WORK TO COMPLETE:
Reproduce the data exactly; no word may be added or dropped.

(Extracted data entries)

*** Begin section ***

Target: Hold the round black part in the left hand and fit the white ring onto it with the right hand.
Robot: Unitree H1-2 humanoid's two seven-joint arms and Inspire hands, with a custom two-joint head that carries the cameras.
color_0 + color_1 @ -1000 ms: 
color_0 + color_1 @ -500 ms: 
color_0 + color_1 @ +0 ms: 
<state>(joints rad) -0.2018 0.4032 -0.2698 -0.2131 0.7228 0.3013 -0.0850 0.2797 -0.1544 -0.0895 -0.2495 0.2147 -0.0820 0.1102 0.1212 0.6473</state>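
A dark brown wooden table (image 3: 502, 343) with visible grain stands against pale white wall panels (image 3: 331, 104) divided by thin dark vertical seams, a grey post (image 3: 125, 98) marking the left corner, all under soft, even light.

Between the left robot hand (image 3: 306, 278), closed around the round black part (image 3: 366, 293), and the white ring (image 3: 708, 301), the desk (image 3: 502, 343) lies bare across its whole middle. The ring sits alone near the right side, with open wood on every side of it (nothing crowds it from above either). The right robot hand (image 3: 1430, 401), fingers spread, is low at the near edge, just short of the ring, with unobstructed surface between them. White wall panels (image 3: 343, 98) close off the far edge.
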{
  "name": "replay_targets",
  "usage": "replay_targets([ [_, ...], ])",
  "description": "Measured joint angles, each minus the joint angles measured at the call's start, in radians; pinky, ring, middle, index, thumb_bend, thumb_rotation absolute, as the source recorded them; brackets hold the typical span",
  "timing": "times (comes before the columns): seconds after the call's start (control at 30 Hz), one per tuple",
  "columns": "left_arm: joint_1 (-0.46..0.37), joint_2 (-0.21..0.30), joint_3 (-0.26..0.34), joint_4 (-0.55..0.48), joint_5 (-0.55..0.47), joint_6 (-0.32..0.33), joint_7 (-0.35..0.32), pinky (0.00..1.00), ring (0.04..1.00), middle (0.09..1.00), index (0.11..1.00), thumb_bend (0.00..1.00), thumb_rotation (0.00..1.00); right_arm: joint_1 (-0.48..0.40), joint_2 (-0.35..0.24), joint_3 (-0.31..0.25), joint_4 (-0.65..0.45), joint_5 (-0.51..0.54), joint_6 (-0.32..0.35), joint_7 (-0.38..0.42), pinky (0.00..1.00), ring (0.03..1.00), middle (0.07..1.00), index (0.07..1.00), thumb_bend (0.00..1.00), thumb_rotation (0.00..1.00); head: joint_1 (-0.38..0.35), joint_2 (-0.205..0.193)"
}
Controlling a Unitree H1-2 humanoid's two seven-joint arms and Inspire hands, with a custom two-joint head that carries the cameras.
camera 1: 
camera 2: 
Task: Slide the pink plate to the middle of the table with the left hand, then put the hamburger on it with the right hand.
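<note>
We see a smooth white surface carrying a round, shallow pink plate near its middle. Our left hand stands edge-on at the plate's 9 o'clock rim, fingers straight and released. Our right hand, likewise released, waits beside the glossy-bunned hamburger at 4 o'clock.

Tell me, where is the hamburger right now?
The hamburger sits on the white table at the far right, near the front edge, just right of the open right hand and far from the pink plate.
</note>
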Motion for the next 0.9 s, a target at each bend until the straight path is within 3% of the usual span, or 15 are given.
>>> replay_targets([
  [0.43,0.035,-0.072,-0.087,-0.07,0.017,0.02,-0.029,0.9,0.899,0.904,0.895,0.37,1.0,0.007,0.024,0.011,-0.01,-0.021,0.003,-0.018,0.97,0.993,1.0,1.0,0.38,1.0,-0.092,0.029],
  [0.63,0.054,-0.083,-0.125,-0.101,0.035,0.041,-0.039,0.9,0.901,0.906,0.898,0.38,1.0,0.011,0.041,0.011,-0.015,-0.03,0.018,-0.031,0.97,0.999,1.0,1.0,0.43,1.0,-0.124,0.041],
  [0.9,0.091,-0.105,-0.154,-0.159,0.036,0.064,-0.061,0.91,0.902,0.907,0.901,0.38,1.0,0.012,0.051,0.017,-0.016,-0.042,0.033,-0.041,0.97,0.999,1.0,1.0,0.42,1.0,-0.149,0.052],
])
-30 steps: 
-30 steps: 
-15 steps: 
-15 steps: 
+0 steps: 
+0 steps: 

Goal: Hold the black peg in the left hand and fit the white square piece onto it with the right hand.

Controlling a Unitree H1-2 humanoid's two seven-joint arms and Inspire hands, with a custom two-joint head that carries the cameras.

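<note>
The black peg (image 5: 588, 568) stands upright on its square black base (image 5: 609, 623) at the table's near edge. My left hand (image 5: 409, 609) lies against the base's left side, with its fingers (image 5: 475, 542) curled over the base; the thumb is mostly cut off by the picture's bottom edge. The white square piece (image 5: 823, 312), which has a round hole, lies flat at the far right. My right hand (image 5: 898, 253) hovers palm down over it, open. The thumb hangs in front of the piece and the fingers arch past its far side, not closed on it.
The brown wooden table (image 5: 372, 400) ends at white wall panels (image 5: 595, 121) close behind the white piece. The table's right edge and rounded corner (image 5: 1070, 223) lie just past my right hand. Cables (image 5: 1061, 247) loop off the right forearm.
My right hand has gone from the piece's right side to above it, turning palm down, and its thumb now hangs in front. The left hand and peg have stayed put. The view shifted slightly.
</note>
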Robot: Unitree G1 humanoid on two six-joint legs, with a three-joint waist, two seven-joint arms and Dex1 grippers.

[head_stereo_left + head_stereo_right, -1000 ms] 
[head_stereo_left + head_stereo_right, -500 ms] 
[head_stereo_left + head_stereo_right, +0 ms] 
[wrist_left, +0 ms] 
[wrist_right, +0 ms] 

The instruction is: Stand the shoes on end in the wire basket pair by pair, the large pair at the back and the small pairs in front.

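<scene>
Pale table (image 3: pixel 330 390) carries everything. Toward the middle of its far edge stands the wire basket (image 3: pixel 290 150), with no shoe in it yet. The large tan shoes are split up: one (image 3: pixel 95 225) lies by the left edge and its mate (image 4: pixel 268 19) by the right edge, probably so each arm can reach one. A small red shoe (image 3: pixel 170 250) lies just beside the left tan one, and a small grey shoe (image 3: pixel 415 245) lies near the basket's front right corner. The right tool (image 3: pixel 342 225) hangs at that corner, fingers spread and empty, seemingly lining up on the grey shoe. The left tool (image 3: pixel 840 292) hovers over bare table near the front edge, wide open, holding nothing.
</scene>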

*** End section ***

ANSWER TO THIS TASK:
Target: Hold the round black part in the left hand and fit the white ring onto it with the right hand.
Robot: Unitree H1-2 humanoid's two seven-joint arms and Inspire hands, with a custom two-joint head that carries the cameras.
color_0 + color_1 @ -1000 ms: 
color_0 + color_1 @ -500 ms: 
color_0 + color_1 @ +0 ms: 
<state>(joints rad) -0.2018 0.4032 -0.2698 -0.2131 0.7228 0.3013 -0.0850 0.2797 -0.1544 -0.0895 -0.2495 0.2147 -0.0820 0.1102 0.1212 0.6473</state>
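A dark brown wooden table (image 3: 502, 343) with visible grain stands against pale white wall panels (image 3: 331, 104) divided by thin dark vertical seams, a grey post (image 3: 125, 98) marking the left corner, all under soft, even light.

Between the left robot hand (image 3: 306, 278), closed around the round black part (image 3: 366, 293), and the white ring (image 3: 708, 301), the desk (image 3: 502, 343) lies bare across its whole middle. The ring sits alone near the right side, with open wood on every side of it (nothing crowds it from above either). The right robot hand (image 3: 1430, 401), fingers spread, is low at the near edge, just short of the ring, with unobstructed surface between them. White wall panels (image 3: 343, 98) close off the far edge.
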{
  "name": "replay_targets",
  "usage": "replay_targets([ [_, ...], ])",
  "description": "Measured joint angles, each minus the joint angles measured at the call's start, in radians; pinky, ring, middle, index, thumb_bend, thumb_rotation absolute, as the source recorded them; brackets hold the typical span",
  "timing": "times (comes before the columns): seconds after the call's start (control at 30 Hz), one per tuple",
  "columns": "left_arm: joint_1 (-0.46..0.37), joint_2 (-0.21..0.30), joint_3 (-0.26..0.34), joint_4 (-0.55..0.48), joint_5 (-0.55..0.47), joint_6 (-0.32..0.33), joint_7 (-0.35..0.32), pinky (0.00..1.00), ring (0.04..1.00), middle (0.09..1.00), index (0.11..1.00), thumb_bend (0.00..1.00), thumb_rotation (0.00..1.00); right_arm: joint_1 (-0.48..0.40), joint_2 (-0.35..0.24), joint_3 (-0.31..0.25), joint_4 (-0.65..0.45), joint_5 (-0.51..0.54), joint_6 (-0.32..0.35), joint_7 (-0.38..0.42), pinky (0.00..1.00), ring (0.03..1.00), middle (0.07..1.00), index (0.07..1.00), thumb_bend (0.00..1.00), thumb_rotation (0.00..1.00); head: joint_1 (-0.38..0.35), joint_2 (-0.205..0.193)"
}
Controlling a Unitree H1-2 humanoid's two seven-joint arms and Inspire hands, with a custom two-joint head that carries the cameras.
camera 1: 
camera 2: 
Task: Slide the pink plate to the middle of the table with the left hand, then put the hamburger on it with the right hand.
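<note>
We see a smooth white surface carrying a round, shallow pink plate near its middle. Our left hand stands edge-on at the plate's 9 o'clock rim, fingers straight and released. Our right hand, likewise released, waits beside the glossy-bunned hamburger at 4 o'clock.

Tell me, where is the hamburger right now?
The hamburger sits on the white table at the far right, near the front edge, just right of the open right hand and far from the pink plate.
</note>
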Motion for the next 0.9 s, a target at each bend until the straight path is within 3% of the usual span, or 15 are given.
>>> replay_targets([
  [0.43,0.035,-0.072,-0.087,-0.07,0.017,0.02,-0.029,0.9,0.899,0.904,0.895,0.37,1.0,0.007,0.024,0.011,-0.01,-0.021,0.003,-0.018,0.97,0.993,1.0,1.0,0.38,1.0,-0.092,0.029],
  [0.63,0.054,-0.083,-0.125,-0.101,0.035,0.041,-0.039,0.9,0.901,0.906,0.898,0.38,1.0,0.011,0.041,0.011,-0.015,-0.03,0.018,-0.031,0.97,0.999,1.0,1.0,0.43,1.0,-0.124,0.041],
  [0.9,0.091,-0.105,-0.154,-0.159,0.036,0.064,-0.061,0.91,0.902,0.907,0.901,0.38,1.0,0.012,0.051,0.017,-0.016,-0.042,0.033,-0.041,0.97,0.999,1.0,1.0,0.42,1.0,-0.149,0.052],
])
-30 steps: 
-30 steps: 
-15 steps: 
-15 steps: 
+0 steps: 
+0 steps: 

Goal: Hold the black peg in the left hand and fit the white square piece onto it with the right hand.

Controlling a Unitree H1-2 humanoid's two seven-joint arms and Inspire hands, with a custom two-joint head that carries the cameras.

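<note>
The black peg (image 5: 588, 568) stands upright on its square black base (image 5: 609, 623) at the table's near edge. My left hand (image 5: 409, 609) lies against the base's left side, with its fingers (image 5: 475, 542) curled over the base; the thumb is mostly cut off by the picture's bottom edge. The white square piece (image 5: 823, 312), which has a round hole, lies flat at the far right. My right hand (image 5: 898, 253) hovers palm down over it, open. The thumb hangs in front of the piece and the fingers arch past its far side, not closed on it.
The brown wooden table (image 5: 372, 400) ends at white wall panels (image 5: 595, 121) close behind the white piece. The table's right edge and rounded corner (image 5: 1070, 223) lie just past my right hand. Cables (image 5: 1061, 247) loop off the right forearm.
My right hand has gone from the piece's right side to above it, turning palm down, and its thumb now hangs in front. The left hand and peg have stayed put. The view shifted slightly.
</note>
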Robot: Unitree G1 humanoid on two six-joint legs, with a three-joint waist, two seven-joint arms and Dex1 grippers.

[head_stereo_left + head_stereo_right, -1000 ms] 
[head_stereo_left + head_stereo_right, -500 ms] 
[head_stereo_left + head_stereo_right, +0 ms] 
[wrist_left, +0 ms] 
[wrist_right, +0 ms] 

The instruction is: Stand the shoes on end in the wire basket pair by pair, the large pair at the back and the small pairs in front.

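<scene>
Pale table (image 3: pixel 330 390) carries everything. Toward the middle of its far edge stands the wire basket (image 3: pixel 290 150), with no shoe in it yet. The large tan shoes are split up: one (image 3: pixel 95 225) lies by the left edge and its mate (image 4: pixel 268 19) by the right edge, probably so each arm can reach one. A small red shoe (image 3: pixel 170 250) lies just beside the left tan one, and a small grey shoe (image 3: pixel 415 245) lies near the basket's front right corner. The right tool (image 3: pixel 342 225) hangs at that corner, fingers spread and empty, seemingly lining up on the grey shoe. The left tool (image 3: pixel 840 292) hovers over bare table near the front edge, wide open, holding nothing.
</scene>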

For this exercise, nothing more remains to be given.